TASK STATEMENT> Using the data that follows, return exactly the lines from the one that contains "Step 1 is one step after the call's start" through the one that contains "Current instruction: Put", ends included.

Items from a dataset>
····················
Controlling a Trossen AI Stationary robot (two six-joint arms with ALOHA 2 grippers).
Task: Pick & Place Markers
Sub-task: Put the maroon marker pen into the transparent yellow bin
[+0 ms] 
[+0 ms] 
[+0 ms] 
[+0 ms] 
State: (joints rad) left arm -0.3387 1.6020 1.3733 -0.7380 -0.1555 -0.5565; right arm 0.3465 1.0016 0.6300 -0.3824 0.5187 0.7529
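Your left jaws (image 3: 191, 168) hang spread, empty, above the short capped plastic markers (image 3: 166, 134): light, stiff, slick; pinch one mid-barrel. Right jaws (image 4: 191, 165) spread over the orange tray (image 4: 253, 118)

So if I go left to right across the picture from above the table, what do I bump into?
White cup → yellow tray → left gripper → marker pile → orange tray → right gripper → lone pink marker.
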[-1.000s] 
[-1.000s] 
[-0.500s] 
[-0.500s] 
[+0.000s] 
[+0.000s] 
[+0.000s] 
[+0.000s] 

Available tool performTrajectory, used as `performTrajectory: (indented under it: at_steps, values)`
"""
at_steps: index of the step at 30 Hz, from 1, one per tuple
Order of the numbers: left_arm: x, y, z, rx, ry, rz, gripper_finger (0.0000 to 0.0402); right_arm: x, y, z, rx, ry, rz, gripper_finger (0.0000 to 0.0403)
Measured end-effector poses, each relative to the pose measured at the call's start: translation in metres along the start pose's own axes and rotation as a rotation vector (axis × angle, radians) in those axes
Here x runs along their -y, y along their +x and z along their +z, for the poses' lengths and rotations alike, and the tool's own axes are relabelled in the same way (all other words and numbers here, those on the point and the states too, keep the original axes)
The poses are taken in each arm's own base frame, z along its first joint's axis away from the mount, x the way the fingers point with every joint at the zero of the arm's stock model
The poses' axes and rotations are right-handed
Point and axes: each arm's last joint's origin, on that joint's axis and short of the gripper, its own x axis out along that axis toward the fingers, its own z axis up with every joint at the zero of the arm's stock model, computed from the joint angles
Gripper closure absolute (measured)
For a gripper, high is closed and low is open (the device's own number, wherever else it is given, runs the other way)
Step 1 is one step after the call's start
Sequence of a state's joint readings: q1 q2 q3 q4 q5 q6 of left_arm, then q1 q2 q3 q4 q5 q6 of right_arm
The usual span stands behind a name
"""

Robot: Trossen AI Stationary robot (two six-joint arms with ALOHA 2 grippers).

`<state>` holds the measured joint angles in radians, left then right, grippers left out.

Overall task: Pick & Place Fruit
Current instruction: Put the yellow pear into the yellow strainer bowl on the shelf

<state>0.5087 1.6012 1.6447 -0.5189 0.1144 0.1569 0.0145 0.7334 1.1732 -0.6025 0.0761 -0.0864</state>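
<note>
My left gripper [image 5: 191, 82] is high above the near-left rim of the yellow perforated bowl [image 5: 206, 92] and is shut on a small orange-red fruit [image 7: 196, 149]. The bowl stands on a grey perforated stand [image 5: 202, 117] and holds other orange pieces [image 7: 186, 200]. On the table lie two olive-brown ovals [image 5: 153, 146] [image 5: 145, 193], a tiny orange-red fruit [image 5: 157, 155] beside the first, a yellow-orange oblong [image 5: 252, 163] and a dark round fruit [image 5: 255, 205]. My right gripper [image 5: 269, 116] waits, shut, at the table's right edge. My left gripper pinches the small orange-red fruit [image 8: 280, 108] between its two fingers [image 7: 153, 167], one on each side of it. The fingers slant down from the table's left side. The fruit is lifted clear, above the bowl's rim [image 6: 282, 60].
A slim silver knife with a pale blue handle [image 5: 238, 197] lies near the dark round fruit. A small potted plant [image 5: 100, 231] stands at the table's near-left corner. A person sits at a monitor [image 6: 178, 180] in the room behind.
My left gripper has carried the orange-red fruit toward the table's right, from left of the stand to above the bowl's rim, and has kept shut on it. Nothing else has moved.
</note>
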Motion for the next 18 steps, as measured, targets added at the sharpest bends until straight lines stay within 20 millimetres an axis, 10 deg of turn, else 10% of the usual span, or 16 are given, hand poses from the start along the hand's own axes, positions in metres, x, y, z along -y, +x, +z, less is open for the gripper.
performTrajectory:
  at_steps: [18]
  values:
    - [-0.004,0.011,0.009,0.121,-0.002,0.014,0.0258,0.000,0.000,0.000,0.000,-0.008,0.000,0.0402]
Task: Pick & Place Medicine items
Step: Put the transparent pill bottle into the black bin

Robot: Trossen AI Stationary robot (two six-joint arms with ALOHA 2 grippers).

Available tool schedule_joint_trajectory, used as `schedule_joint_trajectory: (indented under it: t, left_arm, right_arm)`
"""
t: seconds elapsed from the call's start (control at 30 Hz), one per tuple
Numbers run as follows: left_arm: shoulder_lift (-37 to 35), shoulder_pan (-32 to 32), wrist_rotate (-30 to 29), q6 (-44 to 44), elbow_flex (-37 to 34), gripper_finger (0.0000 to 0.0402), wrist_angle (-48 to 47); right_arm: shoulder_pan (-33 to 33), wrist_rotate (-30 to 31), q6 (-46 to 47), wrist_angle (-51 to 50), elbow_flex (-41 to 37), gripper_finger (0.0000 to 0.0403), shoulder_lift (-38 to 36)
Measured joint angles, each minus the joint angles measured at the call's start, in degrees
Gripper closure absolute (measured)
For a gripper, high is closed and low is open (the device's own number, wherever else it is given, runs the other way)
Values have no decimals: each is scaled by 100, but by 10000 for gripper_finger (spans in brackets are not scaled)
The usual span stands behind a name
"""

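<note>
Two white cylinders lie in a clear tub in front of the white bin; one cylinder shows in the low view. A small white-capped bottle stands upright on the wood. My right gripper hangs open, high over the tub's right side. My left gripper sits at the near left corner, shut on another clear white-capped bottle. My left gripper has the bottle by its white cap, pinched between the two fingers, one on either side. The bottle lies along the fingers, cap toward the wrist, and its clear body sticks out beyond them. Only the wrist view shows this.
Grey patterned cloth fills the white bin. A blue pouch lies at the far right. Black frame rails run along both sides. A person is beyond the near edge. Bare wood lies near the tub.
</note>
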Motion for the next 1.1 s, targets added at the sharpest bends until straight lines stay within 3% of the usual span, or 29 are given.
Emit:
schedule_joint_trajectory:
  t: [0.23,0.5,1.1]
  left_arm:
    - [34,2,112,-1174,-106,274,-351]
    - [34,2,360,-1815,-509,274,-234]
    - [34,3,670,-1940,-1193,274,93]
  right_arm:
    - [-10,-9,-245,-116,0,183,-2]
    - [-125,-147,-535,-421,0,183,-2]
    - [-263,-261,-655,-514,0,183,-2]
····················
SOLUTION TO THE PROBLEM>
Step 1 is one step after the call's start
Sequence of a state's joint readings: q1 q2 q3 q4 q5 q6 of left_arm, then q1 q2 q3 q4 q5 q6 of right_arm
The usual span stands behind a name
"""

Robot: Trossen AI Stationary robot (two six-joint arms with ALOHA 2 grippers).

`<state>` holds the measured joint angles in radians, left then right, grippers left out.

Overall task: Pick & Place Fruit
Current instruction: Put the yellow pear into the yellow strainer bowl on the shelf

The answer requires no further additions.